REQUIREMENT.
Return every line of the material exactly.

··· RECORDED INFORMATION

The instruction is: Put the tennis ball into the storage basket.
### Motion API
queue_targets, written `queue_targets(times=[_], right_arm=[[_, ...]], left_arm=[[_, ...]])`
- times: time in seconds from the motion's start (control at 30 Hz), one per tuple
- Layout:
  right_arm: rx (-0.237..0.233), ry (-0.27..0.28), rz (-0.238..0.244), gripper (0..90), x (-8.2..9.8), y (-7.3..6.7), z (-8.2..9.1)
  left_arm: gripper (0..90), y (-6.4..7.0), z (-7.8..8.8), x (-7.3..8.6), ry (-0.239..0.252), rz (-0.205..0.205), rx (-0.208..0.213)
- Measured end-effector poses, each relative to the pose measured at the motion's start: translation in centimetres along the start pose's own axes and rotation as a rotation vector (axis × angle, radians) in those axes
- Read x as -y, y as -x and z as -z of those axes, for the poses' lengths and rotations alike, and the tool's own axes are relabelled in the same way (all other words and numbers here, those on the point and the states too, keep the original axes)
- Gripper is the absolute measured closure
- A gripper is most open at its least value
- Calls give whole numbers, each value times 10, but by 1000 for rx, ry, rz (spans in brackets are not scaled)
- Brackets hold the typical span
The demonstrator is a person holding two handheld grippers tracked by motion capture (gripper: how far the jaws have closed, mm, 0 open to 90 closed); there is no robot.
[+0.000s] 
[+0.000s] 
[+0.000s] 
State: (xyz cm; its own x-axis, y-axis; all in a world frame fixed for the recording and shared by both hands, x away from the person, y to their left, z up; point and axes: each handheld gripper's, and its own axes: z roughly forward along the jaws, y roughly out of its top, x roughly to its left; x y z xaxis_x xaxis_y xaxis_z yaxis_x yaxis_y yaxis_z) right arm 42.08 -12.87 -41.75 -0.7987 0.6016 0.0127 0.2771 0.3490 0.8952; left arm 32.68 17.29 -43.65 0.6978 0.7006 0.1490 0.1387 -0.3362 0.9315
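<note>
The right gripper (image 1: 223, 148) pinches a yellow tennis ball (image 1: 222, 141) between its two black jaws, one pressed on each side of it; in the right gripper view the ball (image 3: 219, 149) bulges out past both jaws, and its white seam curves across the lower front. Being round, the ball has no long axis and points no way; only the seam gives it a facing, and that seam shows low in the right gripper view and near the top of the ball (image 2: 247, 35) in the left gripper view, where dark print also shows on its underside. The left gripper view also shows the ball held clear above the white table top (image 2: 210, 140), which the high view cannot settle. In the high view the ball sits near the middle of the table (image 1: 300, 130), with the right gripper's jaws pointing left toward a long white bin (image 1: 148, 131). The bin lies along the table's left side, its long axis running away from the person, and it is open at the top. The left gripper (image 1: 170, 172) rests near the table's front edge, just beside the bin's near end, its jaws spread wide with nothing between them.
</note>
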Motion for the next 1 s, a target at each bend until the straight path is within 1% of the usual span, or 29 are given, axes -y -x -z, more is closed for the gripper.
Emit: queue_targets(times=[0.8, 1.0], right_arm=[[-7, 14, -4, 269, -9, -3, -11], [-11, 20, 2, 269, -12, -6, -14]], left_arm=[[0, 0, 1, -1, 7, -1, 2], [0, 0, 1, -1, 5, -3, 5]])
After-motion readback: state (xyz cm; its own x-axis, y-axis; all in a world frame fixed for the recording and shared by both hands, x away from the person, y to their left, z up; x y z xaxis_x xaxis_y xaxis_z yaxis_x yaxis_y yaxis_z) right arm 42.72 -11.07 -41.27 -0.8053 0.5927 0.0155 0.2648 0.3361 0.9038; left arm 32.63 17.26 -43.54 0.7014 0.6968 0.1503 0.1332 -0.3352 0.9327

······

SOLUTION TO THIS PROBLEM.
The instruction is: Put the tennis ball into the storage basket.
### Motion API
queue_targets, written `queue_targets(times=[_], right_arm=[[_, ...]], left_arm=[[_, ...]])`
- times: time in seconds from the motion's start (control at 30 Hz), one per tuple
- Layout:
  right_arm: rx (-0.237..0.233), ry (-0.27..0.28), rz (-0.238..0.244), gripper (0..90), x (-8.2..9.8), y (-7.3..6.7), z (-8.2..9.1)
  left_arm: gripper (0..90), y (-6.4..7.0), z (-7.8..8.8), x (-7.3..8.6), ry (-0.239..0.252), rz (-0.205..0.205), rx (-0.208..0.213)
- Measured end-effector poses, each relative to the pose measured at the motion's start: translation in centimetres along the start pose's own axes and rotation as a rotation vector (axis × angle, radians) in those axes
- Read x as -y, y as -x and z as -z of those axes, for the poses' lengths and rotations alike, and the tool's own axes are relabelled in the same way (all other words and numbers here, those on the point and the states too, keep the original axes)
- Gripper is the absolute measured closure
- A gripper is most open at its least value
- Calls give whole numbers, each value times 10, but by 1000 for rx, ry, rz (spans in brackets are not scaled)
- Brackets hold the typical span
The demonstrator is a person holding two handheld grippers tracked by motion capture (gripper: how far the jaws have closed, mm, 0 open to 90 closed); there is no robot.
[+0.000s] 
[+0.000s] 
[+0.000s] 
State: (xyz cm; its own x-axis, y-axis; all in a world frame fixed for the recording and shared by both hands, x away from the person, y to their left, z up; point and axes: each handheld gripper's, and its own axes: z roughly forward along the jaws, y roughly out of its top, x roughly to its left; x y z xaxis_x xaxis_y xaxis_z yaxis_x yaxis_y yaxis_z) right arm 42.08 -12.87 -41.75 -0.7987 0.6016 0.0127 0.2771 0.3490 0.8952; left arm 32.68 17.29 -43.65 0.6978 0.7006 0.1490 0.1387 -0.3362 0.9315
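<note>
The right gripper (image 1: 223, 148) pinches a yellow tennis ball (image 1: 222, 141) between its two black jaws, one pressed on each side of it; in the right gripper view the ball (image 3: 219, 149) bulges out past both jaws, and its white seam curves across the lower front. Being round, the ball has no long axis and points no way; only the seam gives it a facing, and that seam shows low in the right gripper view and near the top of the ball (image 2: 247, 35) in the left gripper view, where dark print also shows on its underside. The left gripper view also shows the ball held clear above the white table top (image 2: 210, 140), which the high view cannot settle. In the high view the ball sits near the middle of the table (image 1: 300, 130), with the right gripper's jaws pointing left toward a long white bin (image 1: 148, 131). The bin lies along the table's left side, its long axis running away from the person, and it is open at the top. The left gripper (image 1: 170, 172) rests near the table's front edge, just beside the bin's near end, its jaws spread wide with nothing between them.
</note>
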Motion for the next 1 s, a target at each bend until the straight path is within 1% of the usual span, or 29 are given, axes -y -x -z, more is closed for the gripper.
Emit: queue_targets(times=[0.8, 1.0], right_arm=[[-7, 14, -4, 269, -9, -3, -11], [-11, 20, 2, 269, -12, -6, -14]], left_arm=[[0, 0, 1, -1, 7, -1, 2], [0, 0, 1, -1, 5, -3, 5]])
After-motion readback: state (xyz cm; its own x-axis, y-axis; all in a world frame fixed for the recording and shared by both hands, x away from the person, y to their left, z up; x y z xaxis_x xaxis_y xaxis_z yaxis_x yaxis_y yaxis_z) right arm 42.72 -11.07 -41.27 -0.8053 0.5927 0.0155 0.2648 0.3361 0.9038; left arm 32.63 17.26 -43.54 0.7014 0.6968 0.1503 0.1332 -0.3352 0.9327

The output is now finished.